Ma poi, come dimenticare la vicenda dei Girolamini, che conferì al binomio «Napoli-libri» una ribalta nazionale da gogna assoluta? Come scordarsi le gesta indisturbate di un suo direttore sedicente principe di Lampedusa, millantatore di docenze universitarie e soprattutto ladro di libri? Marino Massimo De Caro, delegato dal ministero dei Beni Culturali, che fece sparire da lì un numero di libri imprecisato? L'affaire Girolamini diventò incandescente quando a spuntare fuori fu il nome di Marcello Dell'Utri, allora senatore di Forza Italia: risultò in possesso di 14 testi rari sottratti alla biblioteca tra i quali una copia di Utopia di Thomas More del 1518, una del De rebus gestis di Vico e la Legatura Canevari.

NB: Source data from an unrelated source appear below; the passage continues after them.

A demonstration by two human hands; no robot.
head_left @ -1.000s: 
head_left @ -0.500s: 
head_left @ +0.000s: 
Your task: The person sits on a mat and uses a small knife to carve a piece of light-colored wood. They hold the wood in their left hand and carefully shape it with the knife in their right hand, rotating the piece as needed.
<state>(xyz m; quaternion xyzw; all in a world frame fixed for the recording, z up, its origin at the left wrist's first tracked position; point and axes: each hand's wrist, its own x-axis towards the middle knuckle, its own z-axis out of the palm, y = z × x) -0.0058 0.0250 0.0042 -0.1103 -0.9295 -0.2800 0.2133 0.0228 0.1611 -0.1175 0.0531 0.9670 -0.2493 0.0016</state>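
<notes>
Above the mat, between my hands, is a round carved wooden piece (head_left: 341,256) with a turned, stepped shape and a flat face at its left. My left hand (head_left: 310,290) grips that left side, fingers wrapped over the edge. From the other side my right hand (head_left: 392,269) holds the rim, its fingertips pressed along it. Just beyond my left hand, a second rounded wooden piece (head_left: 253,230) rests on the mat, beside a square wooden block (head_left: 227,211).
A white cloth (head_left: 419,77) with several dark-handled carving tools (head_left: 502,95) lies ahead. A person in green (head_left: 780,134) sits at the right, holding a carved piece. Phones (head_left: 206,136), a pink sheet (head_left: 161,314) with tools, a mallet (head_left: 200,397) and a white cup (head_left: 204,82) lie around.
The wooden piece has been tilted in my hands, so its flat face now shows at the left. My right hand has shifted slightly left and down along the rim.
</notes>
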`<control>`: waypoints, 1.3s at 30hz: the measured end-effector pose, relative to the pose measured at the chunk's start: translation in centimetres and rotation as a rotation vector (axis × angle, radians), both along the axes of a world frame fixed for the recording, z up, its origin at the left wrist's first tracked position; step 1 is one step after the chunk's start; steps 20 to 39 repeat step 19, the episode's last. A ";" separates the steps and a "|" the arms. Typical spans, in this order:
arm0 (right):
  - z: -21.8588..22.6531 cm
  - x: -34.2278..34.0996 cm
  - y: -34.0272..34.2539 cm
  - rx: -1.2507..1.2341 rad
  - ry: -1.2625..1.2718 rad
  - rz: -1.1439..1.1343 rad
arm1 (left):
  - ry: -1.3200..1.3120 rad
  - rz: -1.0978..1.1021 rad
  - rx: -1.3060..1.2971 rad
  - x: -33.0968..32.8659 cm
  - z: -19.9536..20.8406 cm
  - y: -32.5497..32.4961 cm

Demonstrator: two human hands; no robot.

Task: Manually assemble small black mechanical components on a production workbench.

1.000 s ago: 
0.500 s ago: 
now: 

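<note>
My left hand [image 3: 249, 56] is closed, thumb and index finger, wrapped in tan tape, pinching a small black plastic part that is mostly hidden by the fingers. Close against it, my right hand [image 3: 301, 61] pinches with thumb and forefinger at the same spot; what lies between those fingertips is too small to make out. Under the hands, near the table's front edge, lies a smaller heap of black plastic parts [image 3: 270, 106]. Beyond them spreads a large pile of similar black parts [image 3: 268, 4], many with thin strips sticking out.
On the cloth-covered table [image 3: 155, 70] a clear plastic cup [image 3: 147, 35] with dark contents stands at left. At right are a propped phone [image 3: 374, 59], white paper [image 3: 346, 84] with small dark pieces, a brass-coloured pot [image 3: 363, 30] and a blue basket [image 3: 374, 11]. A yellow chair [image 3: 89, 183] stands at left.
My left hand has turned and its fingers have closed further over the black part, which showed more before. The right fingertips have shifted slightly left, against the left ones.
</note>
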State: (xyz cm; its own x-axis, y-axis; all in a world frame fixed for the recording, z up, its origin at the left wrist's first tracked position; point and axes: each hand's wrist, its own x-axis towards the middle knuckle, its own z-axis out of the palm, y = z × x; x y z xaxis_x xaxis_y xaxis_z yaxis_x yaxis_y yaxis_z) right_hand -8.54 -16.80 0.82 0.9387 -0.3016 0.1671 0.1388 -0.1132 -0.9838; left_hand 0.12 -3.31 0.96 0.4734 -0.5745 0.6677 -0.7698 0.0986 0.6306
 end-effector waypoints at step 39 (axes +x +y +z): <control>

Non va trascurato ciò che le scene qui evocate stanno a dirci: cioè, che Napoli non è una città fatta per i libri o per le biblioteche, scarse e poco valorizzate nonostante l'impegno di chi ci lavora. Non è una città per librai, fagocitati da «major» della grande distribuzione come Feltrinelli e Mondadori, né una città di editori nonostante gli illustri precedenti dei Ricciardi e dei Berisio, le gloriose stamperie e tipografie. E non è una città di lettori forti ma nemmeno deboli poiché negli ultimi mesi dello scorso anno, stando a un dato semplice ma molto eloquente dell'Associazione Librai Italiani, su 100 libri venduti in Italia, 22 sono acquistati a Milano, 16 a Roma e solo 4 a Napoli. Su tutta la Campania, del resto, grava la reputazione di fanalino di coda nella vendita di libri e negli indici di lettura. Eppure, le statistiche Istat più recenti, evidenziano un vento benefico che negli ultimi due anni starebbe spirando in Italia a favore del libro, in barba alle profezie sulla «paperless society».